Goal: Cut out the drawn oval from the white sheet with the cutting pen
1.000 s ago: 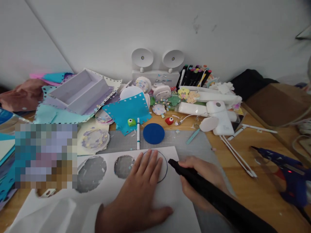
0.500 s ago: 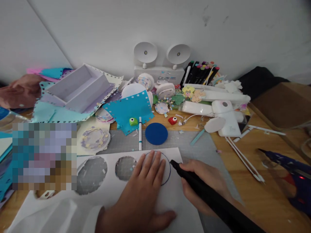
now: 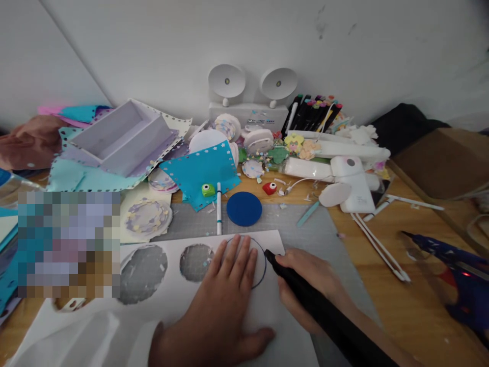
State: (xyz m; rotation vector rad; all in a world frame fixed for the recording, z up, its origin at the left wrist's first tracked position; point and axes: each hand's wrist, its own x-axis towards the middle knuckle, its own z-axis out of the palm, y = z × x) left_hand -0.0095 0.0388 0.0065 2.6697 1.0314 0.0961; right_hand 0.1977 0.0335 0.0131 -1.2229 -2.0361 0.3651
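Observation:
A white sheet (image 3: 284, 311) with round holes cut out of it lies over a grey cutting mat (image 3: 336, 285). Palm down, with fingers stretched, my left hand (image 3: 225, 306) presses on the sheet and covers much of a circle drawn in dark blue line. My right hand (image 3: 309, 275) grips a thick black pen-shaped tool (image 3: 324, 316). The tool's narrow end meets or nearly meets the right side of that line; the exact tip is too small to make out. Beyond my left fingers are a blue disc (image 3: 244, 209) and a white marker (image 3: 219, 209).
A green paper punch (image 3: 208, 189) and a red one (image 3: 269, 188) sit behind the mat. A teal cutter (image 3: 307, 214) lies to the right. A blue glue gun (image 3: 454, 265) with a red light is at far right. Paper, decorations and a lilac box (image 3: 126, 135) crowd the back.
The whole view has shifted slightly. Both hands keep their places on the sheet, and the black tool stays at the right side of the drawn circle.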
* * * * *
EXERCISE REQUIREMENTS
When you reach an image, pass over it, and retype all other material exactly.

YOUR RESPONSE
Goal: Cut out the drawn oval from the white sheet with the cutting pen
1.000 s ago: 
0.500 s ago: 
now: 
State: (xyz m; rotation vector rad; all in a world frame fixed for the recording, z up, its origin at the left wrist's first tracked position; point and axes: each hand's wrist, its own x-axis towards the middle knuckle, its own z-axis out of the palm, y = z × x) left_hand -0.0095 0.0388 0.0065 2.6697 1.0314 0.0961; right_hand 0.1977 0.0335 0.0131 -1.2229 -2.0361 0.3651
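Observation:
A white sheet (image 3: 284, 311) with round holes cut out of it lies over a grey cutting mat (image 3: 336, 285). Palm down, with fingers stretched, my left hand (image 3: 225, 306) presses on the sheet and covers much of a circle drawn in dark blue line. My right hand (image 3: 309, 275) grips a thick black pen-shaped tool (image 3: 324, 316). The tool's narrow end meets or nearly meets the right side of that line; the exact tip is too small to make out. Beyond my left fingers are a blue disc (image 3: 244, 209) and a white marker (image 3: 219, 209).
A green paper punch (image 3: 208, 189) and a red one (image 3: 269, 188) sit behind the mat. A teal cutter (image 3: 307, 214) lies to the right. A blue glue gun (image 3: 454, 265) with a red light is at far right. Paper, decorations and a lilac box (image 3: 126, 135) crowd the back.
The whole view has shifted slightly. Both hands keep their places on the sheet, and the black tool stays at the right side of the drawn circle.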

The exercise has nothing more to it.